Friday 29th June | Sunday 1st July | Tuesday 3rd July | Thursday 5th July | Sunday 8th July | Tuesday 10th July | Friday 13th July | Sunday 15th July

In the morning, we packed the tents away and got the bikes ready for the next dash. The bikes were being admired by a young Spanish couple in their 30's. He was stripped to the waist and had the requisite Massey Ferguson tattoo that Harley owners the world over seem to have to wear along with the goatee and shaved head. He explained that he had a Hog but that he had come on holiday in his car, for some reason that never became clear. I explained with many hand signals and scattered Spanish that in the UK, Harley owners never wave; that they are inclined to be very elitist. He couldn't get over this and, to be fair, was a nice chap. He then disappeared and, as if to make amends for his brethren, gave us a Harley Davidson bag which Bill now has. We thanked him and gave him that funny handshake thing that Harley owners seem to like. He was made up. He explained that he and his wife were coming to the Aces Café in 2009. I wonder if he meant the one in London or the Headquarters of the Lonely Bob Fan Club Worle?

BILL LENDS A HAND


We were waved off and, after another wrong turning or two, were soon on the way to Gibraltar via the coast road. After a few miles, we pulled over and Henry began a pre-agreed oil change routine. We agreed that bill's bike could do without as the oil was being replenished often enough to make it not worth changing it. All went well and we cleaned up and continued on towards Gibraltar.

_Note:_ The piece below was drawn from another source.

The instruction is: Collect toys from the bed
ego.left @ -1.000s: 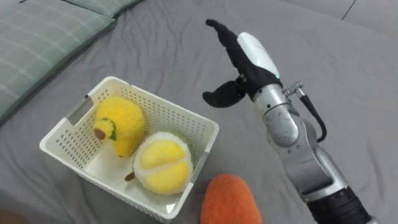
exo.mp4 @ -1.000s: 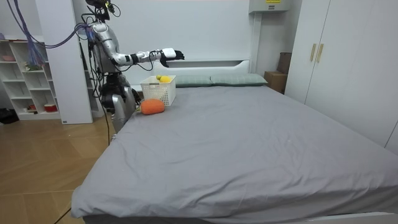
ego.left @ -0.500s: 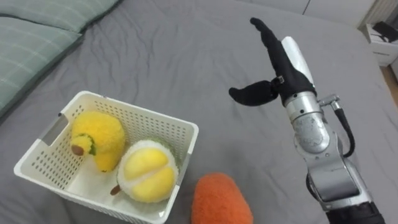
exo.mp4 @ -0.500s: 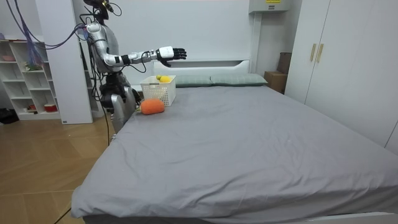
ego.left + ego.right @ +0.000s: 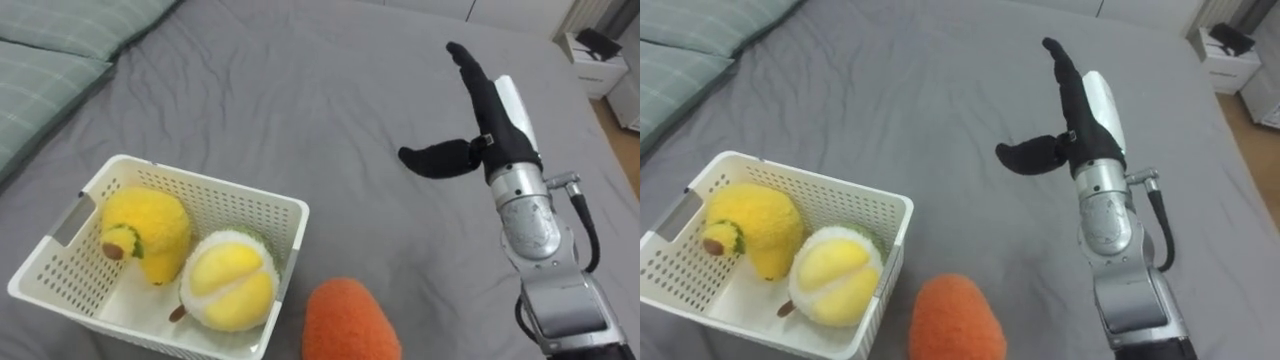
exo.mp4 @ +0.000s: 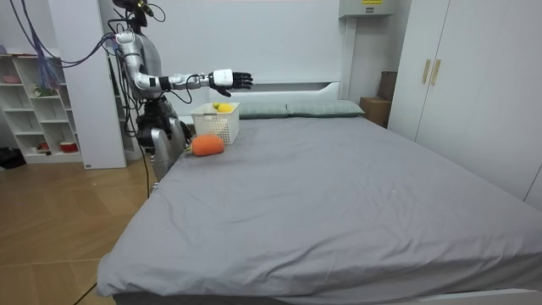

DAVID HASSELHOFF WITHOUT HAIRPIECE

We hadn't gone much further when Henry decided that the call of the surf was too great and we turned off to have a paddle in the Atlantic. If Leslie is reading this, only Bill and I looked at the girl with the dental floss bikini bottoms. If Naomi's reading this it was Henry and me. If Frances is reading this, she knows it was me. Bill and I had a paddle whilst Henry went the whole hog and did his Baywatch impression. I still can't see the resemblance to Pamela Anderson? We dried off and carried on along the coast.


As we approached Tarifa, we noticed, through the haze, the peak of the Atlas Mountains in Morocco. We could now claim that our bikes had seen Africa! The views were awesome as we climbed the mountain on the Spanish foothold of Hercules right foot and looked out towards another continent.
We stopped for tea and some photos and then it was on, past Algeceiras and around the bay to Gibraltar. The road seemed to go on for ages and ages. The Spanish being true to form, there wasn't a single signpost for Gibraltar.

I never ceases to amaze me when an entire nation decides to act in such a childish manner. I know that they would like Gibraltar back, but acting like a two year old isn't going to make it happen, is it? But, more of that later!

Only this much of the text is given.